Task to complete:
Output the data below exactly, without images.

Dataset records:
··········
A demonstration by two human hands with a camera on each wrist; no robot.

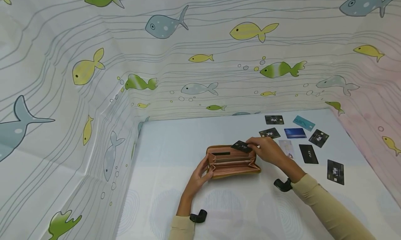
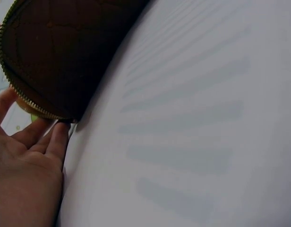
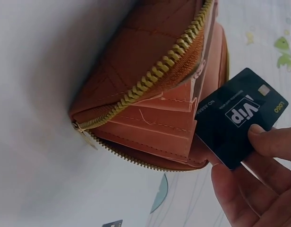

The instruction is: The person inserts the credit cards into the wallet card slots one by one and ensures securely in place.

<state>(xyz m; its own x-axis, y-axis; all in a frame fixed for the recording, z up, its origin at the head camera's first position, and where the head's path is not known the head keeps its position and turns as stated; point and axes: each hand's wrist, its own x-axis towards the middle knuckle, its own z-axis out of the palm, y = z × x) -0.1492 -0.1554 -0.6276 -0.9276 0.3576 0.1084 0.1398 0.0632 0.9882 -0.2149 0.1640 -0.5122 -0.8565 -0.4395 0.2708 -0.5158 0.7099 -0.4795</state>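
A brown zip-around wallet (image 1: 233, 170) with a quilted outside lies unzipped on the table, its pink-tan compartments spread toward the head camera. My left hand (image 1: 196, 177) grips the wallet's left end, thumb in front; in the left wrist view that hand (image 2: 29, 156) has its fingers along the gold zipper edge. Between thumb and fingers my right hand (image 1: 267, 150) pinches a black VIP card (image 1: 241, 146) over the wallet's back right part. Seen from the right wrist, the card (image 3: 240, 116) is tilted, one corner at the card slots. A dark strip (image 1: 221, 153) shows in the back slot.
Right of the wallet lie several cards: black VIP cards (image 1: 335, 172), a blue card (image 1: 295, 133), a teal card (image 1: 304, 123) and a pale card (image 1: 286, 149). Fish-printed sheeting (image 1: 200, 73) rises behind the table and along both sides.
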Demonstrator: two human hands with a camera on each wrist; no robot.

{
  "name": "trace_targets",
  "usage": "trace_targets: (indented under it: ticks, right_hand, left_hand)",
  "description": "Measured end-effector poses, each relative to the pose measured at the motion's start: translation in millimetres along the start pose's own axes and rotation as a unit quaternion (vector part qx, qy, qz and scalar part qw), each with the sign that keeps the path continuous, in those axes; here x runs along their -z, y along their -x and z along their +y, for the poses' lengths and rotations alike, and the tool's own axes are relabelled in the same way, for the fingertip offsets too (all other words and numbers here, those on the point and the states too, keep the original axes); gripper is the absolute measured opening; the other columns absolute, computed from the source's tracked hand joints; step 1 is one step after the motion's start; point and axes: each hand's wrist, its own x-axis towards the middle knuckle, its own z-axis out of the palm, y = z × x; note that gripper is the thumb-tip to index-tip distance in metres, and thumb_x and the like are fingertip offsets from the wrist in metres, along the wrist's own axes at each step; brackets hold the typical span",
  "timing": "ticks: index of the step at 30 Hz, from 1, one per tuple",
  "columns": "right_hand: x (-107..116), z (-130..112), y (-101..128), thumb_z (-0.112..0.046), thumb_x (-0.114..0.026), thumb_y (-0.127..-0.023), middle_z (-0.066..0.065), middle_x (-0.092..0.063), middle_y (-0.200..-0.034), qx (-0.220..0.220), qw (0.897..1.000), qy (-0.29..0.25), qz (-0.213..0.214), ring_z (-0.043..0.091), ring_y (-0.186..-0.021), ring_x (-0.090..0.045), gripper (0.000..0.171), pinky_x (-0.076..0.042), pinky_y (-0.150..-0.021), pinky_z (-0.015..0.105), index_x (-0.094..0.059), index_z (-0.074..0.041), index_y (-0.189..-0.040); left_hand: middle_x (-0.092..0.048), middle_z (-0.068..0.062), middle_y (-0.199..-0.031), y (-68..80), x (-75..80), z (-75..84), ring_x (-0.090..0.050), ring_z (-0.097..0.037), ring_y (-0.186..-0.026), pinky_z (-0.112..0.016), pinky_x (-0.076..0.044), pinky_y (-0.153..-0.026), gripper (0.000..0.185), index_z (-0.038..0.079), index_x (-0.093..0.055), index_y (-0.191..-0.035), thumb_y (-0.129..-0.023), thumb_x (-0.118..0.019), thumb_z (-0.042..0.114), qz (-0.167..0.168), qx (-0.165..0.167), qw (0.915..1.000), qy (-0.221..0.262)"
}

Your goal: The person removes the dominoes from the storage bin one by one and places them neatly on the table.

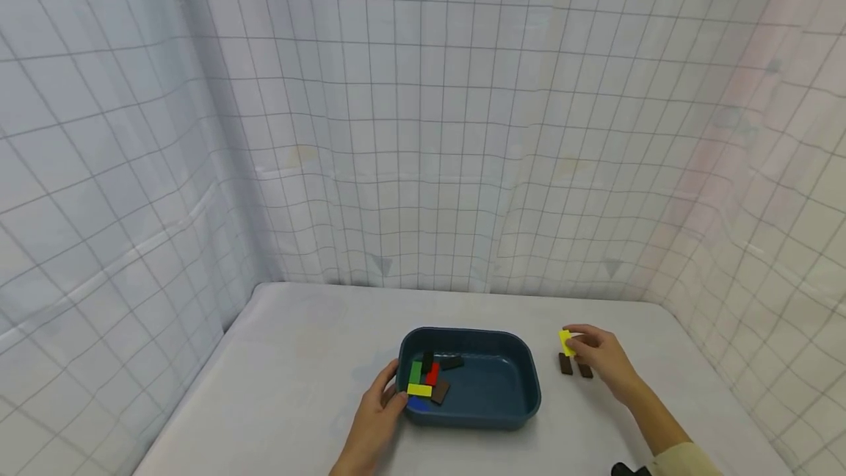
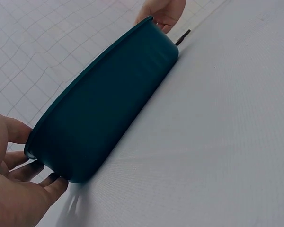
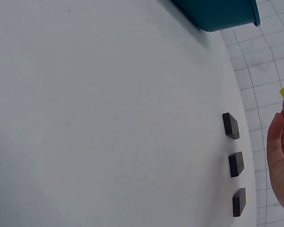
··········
Response for this exercise:
A demonstration by two human hands with a camera on each wrist; no robot.


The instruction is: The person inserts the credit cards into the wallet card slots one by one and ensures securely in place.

<state>(xyz m; its own x-axis, y-axis; all in a frame fixed for the recording, z up, its origin at the head camera's first position, and where the head's path is not known the head keeps its position and turns as stated; point and axes: each hand's wrist, its own x-axis towards the middle knuckle, its own z-axis out of the palm, y = z × x) -0.1492 -0.1554 -0.6276 -0.9276 0.3576 0.1084 0.1398 0.0632 0.9882 -0.2149 0.1640 -0.5122 -0.8565 -0.4395 0.2708 -0.5158 0.7099 -0.4795</state>
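A brown zip-around wallet (image 1: 233, 170) with a quilted outside lies unzipped on the table, its pink-tan compartments spread toward the head camera. My left hand (image 1: 196, 177) grips the wallet's left end, thumb in front; in the left wrist view that hand (image 2: 29, 156) has its fingers along the gold zipper edge. Between thumb and fingers my right hand (image 1: 267, 150) pinches a black VIP card (image 1: 241, 146) over the wallet's back right part. Seen from the right wrist, the card (image 3: 240, 116) is tilted, one corner at the card slots. A dark strip (image 1: 221, 153) shows in the back slot.
Right of the wallet lie several cards: black VIP cards (image 1: 335, 172), a blue card (image 1: 295, 133), a teal card (image 1: 304, 123) and a pale card (image 1: 286, 149). Fish-printed sheeting (image 1: 200, 73) rises behind the table and along both sides.
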Demonstrator: two human hands with a camera on each wrist; no robot.

{
  "name": "trace_targets",
  "usage": "trace_targets: (indented under it: ticks, right_hand, left_hand)",
  "description": "Measured end-effector poses, each relative to the pose measured at the motion's start: translation in millimetres along the start pose's own axes and rotation as a unit quaternion (vector part qx, qy, qz and scalar part qw), each with the sign that keeps the path continuous, in those axes; here x runs along their -z, y along their -x and z along their +y, for the poses' lengths and rotations alike, and the tool's own axes are relabelled in the same way, for the fingertip offsets too (all other words and numbers here, those on the point and the states too, keep the original axes); gripper is the absolute measured opening; the other columns absolute, computed from the source's tracked hand joints; step 1 is one step after the motion's start; point and axes: each hand's wrist, its own x-axis towards the middle knuckle, its own z-axis out of the palm, y = z × x; note that gripper is the thumb-tip to index-tip distance in metres, and thumb_x and the like are fingertip offsets from the wrist in metres, along the wrist's own axes at each step; brackets hold the typical span",
  "timing": "ticks: index of the step at 30 Hz, from 1, one per tuple",
  "columns": "right_hand: x (-107..116), z (-130..112), y (-101..128), thumb_z (-0.112..0.046), thumb_x (-0.114..0.026), thumb_y (-0.127..-0.023), middle_z (-0.066..0.065), middle_x (-0.092..0.063), middle_y (-0.200..-0.034), qx (-0.220..0.220), qw (0.897..1.000), qy (-0.29..0.25), qz (-0.213..0.214), ring_z (-0.043..0.091), ring_y (-0.186..-0.021), ring_x (-0.090..0.045), gripper (0.000..0.171), pinky_x (-0.076..0.042), pinky_y (-0.150..-0.021), pinky_z (-0.015..0.105), index_x (-0.094..0.059), index_z (-0.074..0.041), index_y (-0.189..-0.040); left_hand: middle_x (-0.092..0.048), middle_z (-0.068..0.062), middle_y (-0.199..-0.031), y (-68..80), x (-75..80), z (-75..84), ring_x (-0.090..0.050), ring_z (-0.097..0.037), ring_y (-0.186..-0.026), pinky_z (-0.112..0.016), pinky_x (-0.076..0.044), pinky_y (-0.153..-0.026), gripper (0.000..0.185), index_z (-0.038..0.079), index_x (-0.093..0.055), index_y (-0.191..-0.035), thumb_y (-0.129..-0.023), thumb_x (-0.118..0.019), thumb_z (-0.042..0.114), qz (-0.167..0.168), qx (-0.165..0.167), qw (0.915..1.000), qy (-0.221..0.262)"
}

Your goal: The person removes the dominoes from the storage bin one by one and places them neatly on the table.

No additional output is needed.